REQUIRED ACTION = Go through the entries below and count the lines where the word "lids" appears; give only the count.

[Stored items from a collection]
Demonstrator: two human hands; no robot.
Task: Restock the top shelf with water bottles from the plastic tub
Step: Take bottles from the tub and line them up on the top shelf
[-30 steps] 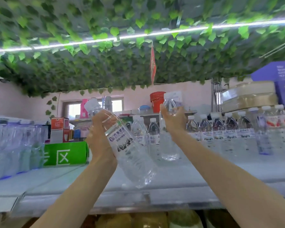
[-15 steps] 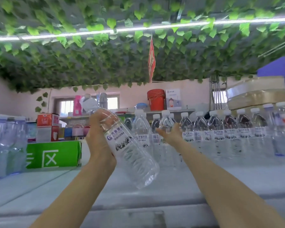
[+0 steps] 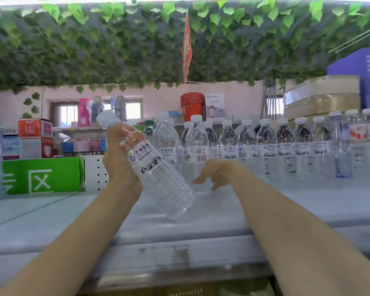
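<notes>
One water bottle [image 3: 158,174] is in the left hand [image 3: 120,161], whose grip wraps its upper body just above the label. The bottle is tilted, with its white cap toward 11 o'clock and its base toward 5 o'clock, low over the top shelf [image 3: 73,221]. Whether the base touches the shelf cannot be told.

At 3 o'clock of that bottle is the right hand [image 3: 219,174]. Its grip is loose and holds nothing, and the relaxed fingers point toward 8 o'clock. The fingertips are at the foot of an upright bottle [image 3: 195,150] standing on the shelf, but contact is unclear.

From there toward 3 o'clock, a row of bottles [image 3: 267,150] with white caps stands upright along the back of the shelf, packed side by side.

At 9 o'clock a green carton [image 3: 41,178] rests on the shelf. Beyond the row, at 12 o'clock, is a stack of red buckets [image 3: 191,105]. Above hang ivy leaves [image 3: 94,50] and a red pennant [image 3: 186,52].
</notes>
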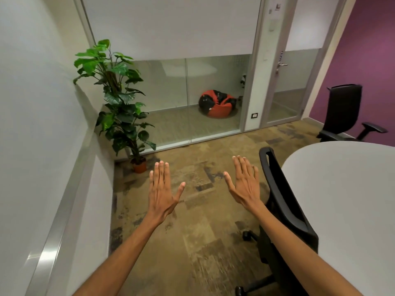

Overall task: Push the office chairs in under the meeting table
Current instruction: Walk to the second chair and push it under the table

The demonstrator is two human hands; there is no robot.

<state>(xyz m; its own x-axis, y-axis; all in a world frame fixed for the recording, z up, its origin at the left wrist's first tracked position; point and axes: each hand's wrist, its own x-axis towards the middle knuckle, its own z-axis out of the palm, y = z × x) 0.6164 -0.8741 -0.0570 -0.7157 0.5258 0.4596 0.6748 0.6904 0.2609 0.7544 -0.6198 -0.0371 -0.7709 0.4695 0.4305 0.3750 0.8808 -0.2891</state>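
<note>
A white rounded meeting table (346,189) fills the right side. A black office chair (284,201) stands against its near-left edge, its backrest touching the tabletop rim and its wheeled base on the carpet. A second black office chair (344,112) sits at the far side of the table by the purple wall, a little back from the edge. My left hand (162,189) and my right hand (243,182) are both held out flat over the carpet, palms down, fingers spread, holding nothing. The right hand hovers just left of the near chair's backrest without touching it.
A tall potted plant (119,103) stands in the left corner by the white wall (32,124). Glass partitions and a glass door (284,86) close off the far side; a red and black beanbag (217,103) lies behind the glass. Patterned carpet (192,231) lies between wall and table.
</note>
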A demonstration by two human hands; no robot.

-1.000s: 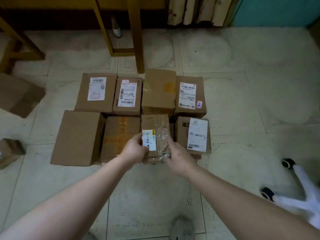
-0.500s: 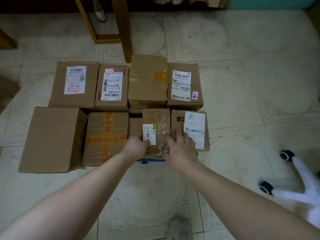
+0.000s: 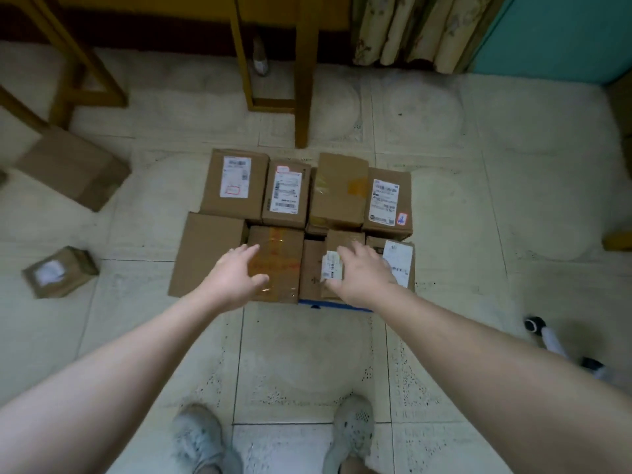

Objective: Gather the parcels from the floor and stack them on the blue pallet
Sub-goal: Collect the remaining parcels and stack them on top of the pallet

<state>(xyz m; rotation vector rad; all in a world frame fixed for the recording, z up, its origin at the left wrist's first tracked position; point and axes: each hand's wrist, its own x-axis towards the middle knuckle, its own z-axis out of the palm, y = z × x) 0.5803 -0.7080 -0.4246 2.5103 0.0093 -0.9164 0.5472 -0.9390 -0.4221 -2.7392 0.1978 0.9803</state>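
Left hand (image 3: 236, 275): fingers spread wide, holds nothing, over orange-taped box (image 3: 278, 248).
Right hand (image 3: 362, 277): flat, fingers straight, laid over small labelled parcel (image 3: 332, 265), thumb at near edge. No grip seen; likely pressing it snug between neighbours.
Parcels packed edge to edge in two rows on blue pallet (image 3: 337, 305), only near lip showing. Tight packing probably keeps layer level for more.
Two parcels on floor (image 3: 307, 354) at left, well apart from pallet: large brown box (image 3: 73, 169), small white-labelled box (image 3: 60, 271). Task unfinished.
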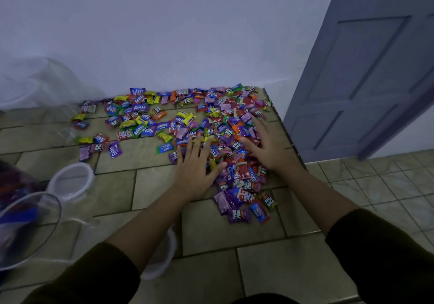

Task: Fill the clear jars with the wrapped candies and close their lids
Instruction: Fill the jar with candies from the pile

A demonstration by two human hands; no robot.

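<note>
Two spread hands on a heap of sweets

A pale white wall [187, 33] fills the back of the view, and a grey-blue panelled door [366, 68] stands at the right, beside the far right corner of the beige tiled tabletop [211, 228]. Square floor tiles [387, 179] show below the door.

Wrapped candies in purple, red, blue, yellow and green foil [178, 120] lie scattered over the far half of the tabletop. They are thickest on the right side, where the heap runs from the wall down toward the person. A crumpled clear plastic bag [35, 85] lies against the wall at the far left.

A clear jar [28, 228] sits at the near left edge, very close to the camera and blurred. Coloured shapes show through it, but what they are cannot be told. Just beyond it a round clear lid with a white rim [70, 181] lies flat on the tiles. A second white-rimmed lid [162, 256] is half hidden under the left forearm.

The left hand [192, 165] and right hand [263, 144] both lie palm down on the heap, fingers straight and fanned. Neither grips anything, and candies lie between them.
</note>
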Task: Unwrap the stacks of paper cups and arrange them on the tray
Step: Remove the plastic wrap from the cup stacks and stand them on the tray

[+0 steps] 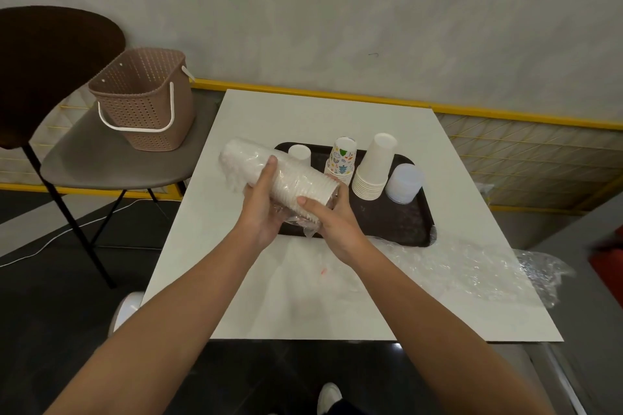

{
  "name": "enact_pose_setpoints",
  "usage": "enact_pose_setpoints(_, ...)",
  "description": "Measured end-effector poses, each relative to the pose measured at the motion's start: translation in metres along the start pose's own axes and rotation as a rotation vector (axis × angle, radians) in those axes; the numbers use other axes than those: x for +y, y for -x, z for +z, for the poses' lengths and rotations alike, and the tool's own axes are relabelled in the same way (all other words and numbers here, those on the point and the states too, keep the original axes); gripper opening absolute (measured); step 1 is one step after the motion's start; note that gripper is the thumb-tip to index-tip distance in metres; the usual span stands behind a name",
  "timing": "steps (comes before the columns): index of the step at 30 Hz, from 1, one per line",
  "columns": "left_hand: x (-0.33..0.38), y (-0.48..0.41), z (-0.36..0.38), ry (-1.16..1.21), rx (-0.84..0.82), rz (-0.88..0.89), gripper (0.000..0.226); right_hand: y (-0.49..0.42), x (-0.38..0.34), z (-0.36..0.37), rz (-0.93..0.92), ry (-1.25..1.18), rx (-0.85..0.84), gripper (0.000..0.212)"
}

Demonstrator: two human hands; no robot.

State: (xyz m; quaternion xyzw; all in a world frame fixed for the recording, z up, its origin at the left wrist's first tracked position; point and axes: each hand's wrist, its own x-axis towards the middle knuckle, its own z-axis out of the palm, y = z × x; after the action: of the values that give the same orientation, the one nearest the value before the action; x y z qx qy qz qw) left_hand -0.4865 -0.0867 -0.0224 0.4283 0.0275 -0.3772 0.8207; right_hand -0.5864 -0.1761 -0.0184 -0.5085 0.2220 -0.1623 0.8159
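A stack of white paper cups in clear plastic wrap [269,175] lies tilted in both my hands above the left end of the dark tray [397,222]. My left hand [261,209] grips the stack's middle from below, thumb on top. My right hand [328,219] holds the stack's open rim end, where loose wrap is bunched. On the tray stand a single white cup [300,153], a patterned cup stack [341,158], a white cup stack [374,167] and a translucent plastic cup stack [404,183], all upside down.
Crumpled clear wrap [472,266] lies on the white table [303,296] at the right, spilling over its edge. A brown perforated basket [145,98] sits on a chair [111,162] to the left. A wall stands behind the table.
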Motion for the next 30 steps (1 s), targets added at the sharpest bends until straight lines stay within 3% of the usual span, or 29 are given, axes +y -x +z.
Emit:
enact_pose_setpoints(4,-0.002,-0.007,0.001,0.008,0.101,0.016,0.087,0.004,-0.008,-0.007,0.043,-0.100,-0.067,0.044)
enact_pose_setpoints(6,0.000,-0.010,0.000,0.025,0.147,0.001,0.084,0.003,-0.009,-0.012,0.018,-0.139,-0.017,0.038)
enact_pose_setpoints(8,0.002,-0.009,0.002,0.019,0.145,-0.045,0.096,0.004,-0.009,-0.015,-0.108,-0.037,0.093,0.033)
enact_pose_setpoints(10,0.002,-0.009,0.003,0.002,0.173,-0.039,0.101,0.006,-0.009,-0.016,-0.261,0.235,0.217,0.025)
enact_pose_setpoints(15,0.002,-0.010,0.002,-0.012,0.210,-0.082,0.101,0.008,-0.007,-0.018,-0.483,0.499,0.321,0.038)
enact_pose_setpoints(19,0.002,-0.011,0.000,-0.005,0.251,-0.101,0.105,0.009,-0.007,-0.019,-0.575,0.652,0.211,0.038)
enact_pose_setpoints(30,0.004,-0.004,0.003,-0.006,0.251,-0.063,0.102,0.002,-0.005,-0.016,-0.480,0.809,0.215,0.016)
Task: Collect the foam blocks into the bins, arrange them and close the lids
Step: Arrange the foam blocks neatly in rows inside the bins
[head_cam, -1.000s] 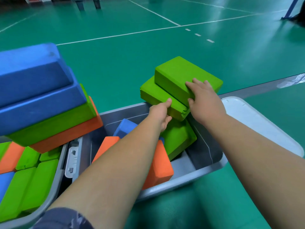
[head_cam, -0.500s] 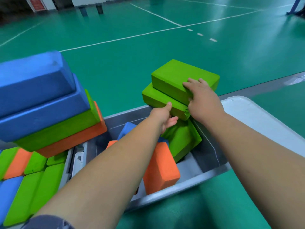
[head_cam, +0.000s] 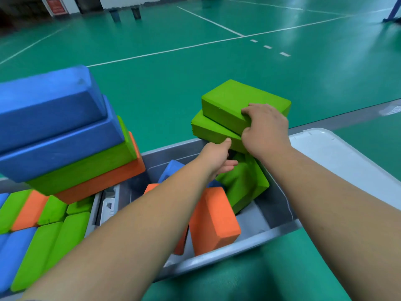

EXPECTED OUTPUT = 2